The rising cost of education is an example of why more young people are chosing to stay at home or move in with grandma and grandpa, Perlich said.
“We know that the price of college has gone up faster than people have had the capacity to absorb it,” she said. “So one way to control this cost and still have access to education would be to continue to live at home rather than go out of state (and) have those increased housing costs, in addition to the education costs.”
Perlich says the report demonstrates the increasing complexity of Utah's households, and that it emphasizes the need for policy that facilitates the growth and health of family relationships.
“It's an indication that the new Utah that is emerging and has emerged is quite different than the stereotype that people maybe have in their minds,” Perlich said. “As the times change and there's more need, then I think it's incumbent upon our institutions to evolve in ways that help support families, which are the bedrock of society.”
Audrey recalls going to live with her grandparents when she was 5, prompting a variety of reactions from her friends and classmates through the years. Many, she said, initially treated her with concern or pity. Some were unkind, bullying her.
“Over the years, I've felt a little bit outcast, like I'm the only one without parents, though that's not the case,” Audrey said. “But I would ignore it. I would feel happy with what I have and the great household I live in, with great-grandparents who look out for me.”
Now, Audrey hears of more classmates who are being raised by their grandparents.
When Bill and Carol Pendleton raised their three children, there was no Internet. Some things about parenting never change, like sibling rivalry or the need to balance discipline and affection. Raising children in a digital age, however, is dramatically different.

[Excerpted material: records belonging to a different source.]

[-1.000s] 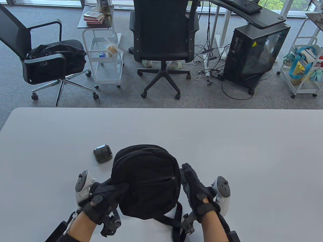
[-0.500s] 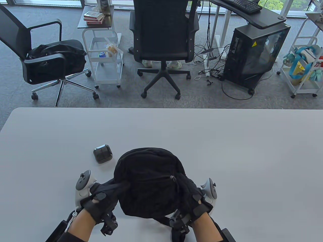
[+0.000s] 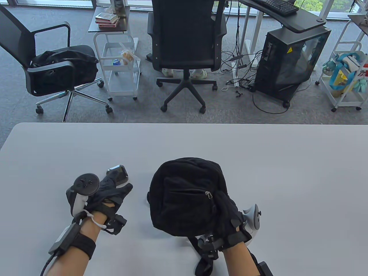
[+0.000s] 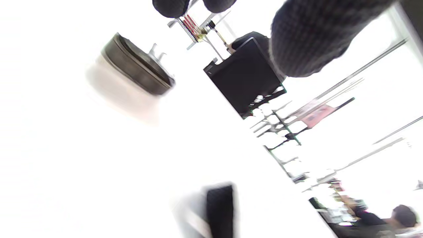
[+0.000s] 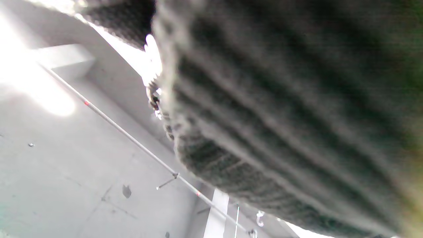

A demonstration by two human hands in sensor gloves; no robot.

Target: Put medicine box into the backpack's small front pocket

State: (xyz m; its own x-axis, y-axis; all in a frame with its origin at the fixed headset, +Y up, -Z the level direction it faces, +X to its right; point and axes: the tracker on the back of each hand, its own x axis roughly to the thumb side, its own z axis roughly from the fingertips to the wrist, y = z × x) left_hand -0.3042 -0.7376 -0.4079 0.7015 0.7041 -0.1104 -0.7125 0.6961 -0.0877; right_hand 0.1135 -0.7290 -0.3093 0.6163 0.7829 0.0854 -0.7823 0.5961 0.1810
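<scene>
The black backpack stands propped on the table, its small front pocket facing up with the zipper pull at the pocket's right end. My right hand grips the backpack's lower right side; its fabric fills the right wrist view. The medicine box, small, dark and translucent, lies left of the backpack. My left hand is open, fingers spread just at the box's near edge. In the left wrist view the box lies on the table, apart from my fingertips.
The grey table stretches wide to the right and behind the backpack. A backpack strap trails toward the table's near edge. Office chairs, carts and a computer tower stand on the floor beyond the far edge.
My left hand let go of the backpack and moved up and left to the medicine box. My right hand shifted the backpack to the right and tipped it up.
</scene>
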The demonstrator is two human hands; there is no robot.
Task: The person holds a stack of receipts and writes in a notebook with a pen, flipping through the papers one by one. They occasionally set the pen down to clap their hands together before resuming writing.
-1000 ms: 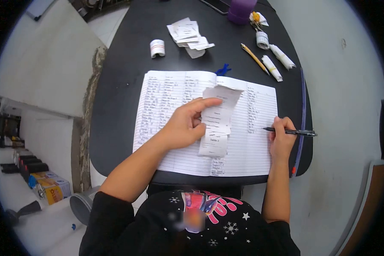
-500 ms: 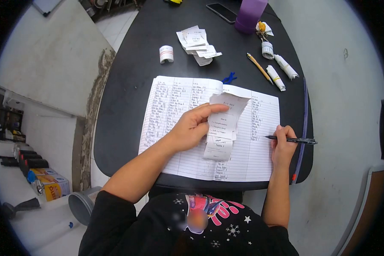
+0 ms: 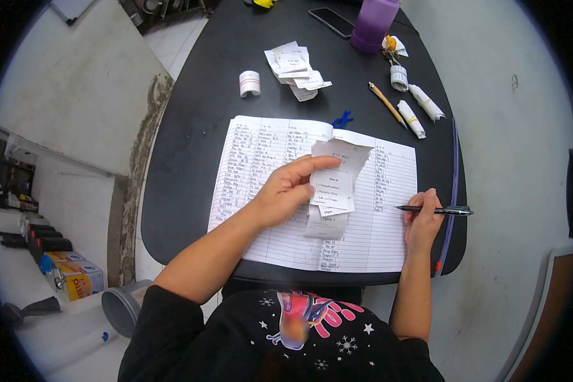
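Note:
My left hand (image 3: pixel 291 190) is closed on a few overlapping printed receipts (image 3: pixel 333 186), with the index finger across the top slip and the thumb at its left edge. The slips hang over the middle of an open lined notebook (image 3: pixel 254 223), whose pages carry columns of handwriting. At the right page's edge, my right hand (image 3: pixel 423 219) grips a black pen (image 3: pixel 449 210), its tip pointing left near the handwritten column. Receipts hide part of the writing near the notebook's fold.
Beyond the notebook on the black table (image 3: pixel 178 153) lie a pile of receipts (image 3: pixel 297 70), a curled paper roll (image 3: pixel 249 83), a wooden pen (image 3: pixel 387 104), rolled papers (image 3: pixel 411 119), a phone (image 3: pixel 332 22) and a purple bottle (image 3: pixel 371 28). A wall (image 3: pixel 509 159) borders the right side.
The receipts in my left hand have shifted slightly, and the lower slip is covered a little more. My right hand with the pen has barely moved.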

“I've had to develop some skills with phones and computers, but my two IT people are my granddaughters,” Bill Pendleton says. “It's not normal to me. It's a whole new world.”
“We used to be able to do math with our kids. Now we don't,” Carol Pendleton adds.
Taking on parenting a second time is an experience the Pendletons say they could never regret.
“People say to us that the girls are lucky to have us, but we say that it's the other way around. We're the lucky ones,” Bill Pendleton said.